El caso de la plaza Vieja, en la Rinconada, fue el mejor ejemplo, sostiene. “La reinauguramos justo durante la pandemia. Era un lugar oscuro, inseguro y abandonado. Ahora es todo lo contrario: los vecinos se apropiaron del paseo y lo disfrutan cada día”, cuenta. En cualquier momento hay chicos en los juegos, por las tardes es la cita de los que van a compartir una merienda y por las noches se convierte en una pista de baile gracias a las clases de zumba.

Verde para pisar

Como concepto, apuntan los urbanistas, la plaza debe evolucionar al ritmo de los cambios sociales.
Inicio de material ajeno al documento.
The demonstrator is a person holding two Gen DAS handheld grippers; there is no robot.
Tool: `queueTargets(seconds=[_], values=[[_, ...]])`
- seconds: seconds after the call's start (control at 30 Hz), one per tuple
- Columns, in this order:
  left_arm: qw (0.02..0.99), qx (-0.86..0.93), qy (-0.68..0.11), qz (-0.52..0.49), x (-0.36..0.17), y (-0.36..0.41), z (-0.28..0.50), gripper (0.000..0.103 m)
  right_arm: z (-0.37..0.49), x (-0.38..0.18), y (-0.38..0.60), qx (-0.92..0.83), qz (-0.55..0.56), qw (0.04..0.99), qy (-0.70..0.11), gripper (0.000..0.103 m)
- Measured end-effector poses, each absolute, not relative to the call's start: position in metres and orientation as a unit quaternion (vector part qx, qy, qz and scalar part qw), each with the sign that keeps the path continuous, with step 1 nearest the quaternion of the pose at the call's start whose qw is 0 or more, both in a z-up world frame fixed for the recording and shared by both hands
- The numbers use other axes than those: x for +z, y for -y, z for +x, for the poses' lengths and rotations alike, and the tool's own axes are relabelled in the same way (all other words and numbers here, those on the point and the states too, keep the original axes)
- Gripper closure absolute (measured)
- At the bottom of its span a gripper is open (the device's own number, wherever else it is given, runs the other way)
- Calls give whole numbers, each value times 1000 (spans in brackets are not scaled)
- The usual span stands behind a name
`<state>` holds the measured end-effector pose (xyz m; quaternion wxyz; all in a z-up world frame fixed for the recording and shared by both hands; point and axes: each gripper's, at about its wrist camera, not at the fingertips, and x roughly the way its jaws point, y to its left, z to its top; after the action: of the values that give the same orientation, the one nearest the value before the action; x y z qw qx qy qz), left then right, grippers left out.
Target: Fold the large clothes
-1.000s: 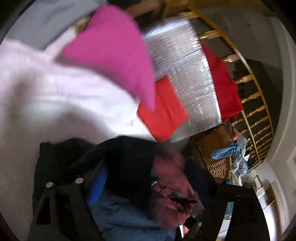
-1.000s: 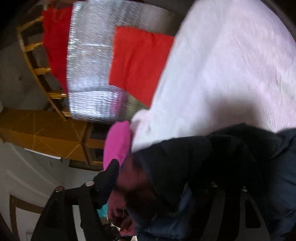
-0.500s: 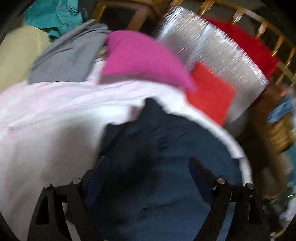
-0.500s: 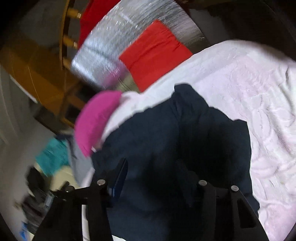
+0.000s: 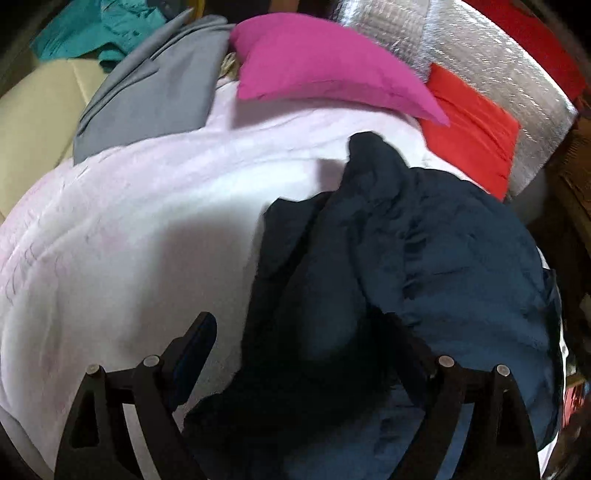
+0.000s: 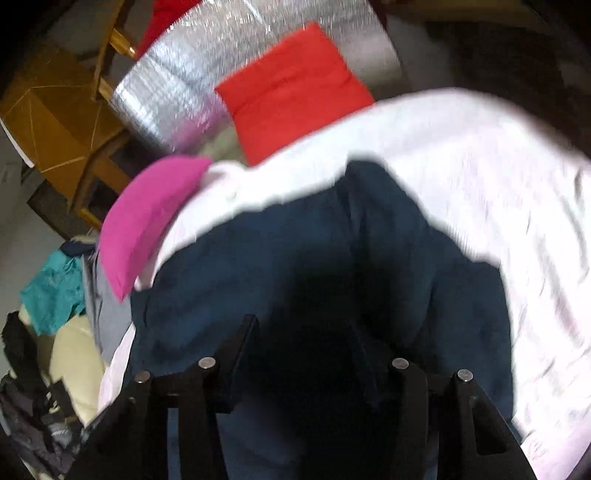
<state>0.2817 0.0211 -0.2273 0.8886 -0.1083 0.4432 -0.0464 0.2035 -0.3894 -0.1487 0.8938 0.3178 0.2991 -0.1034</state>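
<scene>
A dark navy garment lies crumpled on the pale pink bedspread. In the left wrist view my left gripper hangs over the garment's near edge, jaws wide apart with cloth between them but not pinched. In the right wrist view the same garment fills the middle of the bedspread. My right gripper is open just above it, its fingers partly lost against the dark cloth.
A magenta pillow, a red cushion and a silver quilted pad sit at the bed's far side. A grey cloth and teal cloth lie to the left. Wooden furniture stands beyond.
Both grippers swung from the bed's edge over the bed. The navy garment went from bunched in the grippers to spread on the bedspread, and both grippers now stand open.
</scene>
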Motion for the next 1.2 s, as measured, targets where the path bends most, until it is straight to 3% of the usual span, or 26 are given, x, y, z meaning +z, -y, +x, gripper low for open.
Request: queueTargets(seconds=[0.1,0.27,0.63,0.83,1.0,1.2], values=[[900,-43,-427,-81,-220,-16,277,12,234,-145,399,-141,306,887,-317,50],[916,-43,-398,-41,-206,-5,269,12,279,-185,423,-177,312,844,-399,51],[931,-40,-362,-29,-191,-4,262,12,265,-124,339,-103,233,913,-319,49],[933,-38,-358,-30,-190,-2,263,12,301,-122,270,-30,188,914,-359,49],[934,-38,-355,-27,-191,0,266,12,344,-155,256,-47,177,893,-411,49],[930,-38,-364,-29,-193,-1,270,12,371,-168,267,-63,208,881,-421,41]])
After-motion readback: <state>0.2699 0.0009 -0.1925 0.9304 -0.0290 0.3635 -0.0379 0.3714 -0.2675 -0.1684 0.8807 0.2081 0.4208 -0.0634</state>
Que el verde no se toca, no va más, insisten. Hoy el verde debe ser para pisar. Y hay que sectorizar las distintas actividades: para hacer deportes, para comer, para reunirse, para jugar, los caniles para mascotas. Respetar al otro que comparte el espacio público es esencial.  “Cuando la gente se siente contenida, identificada, se apropia de ese lugar y bajan los actos de vandalismo”, señala Lobo Chaklián.

Para Verónica Mansilla que la pandemia nos haya ayudado a revalorizar estos espacios públicos es fundamental por varios motivos: porque son pulmones urbanos (sirven como reguladores climáticos), porque priorizan lo colectivo sobre lo individual y porque los seres humanos somos sociales y en estos sitios en donde podemos conseguir ese contacto directo con otras personas, sin distinciones.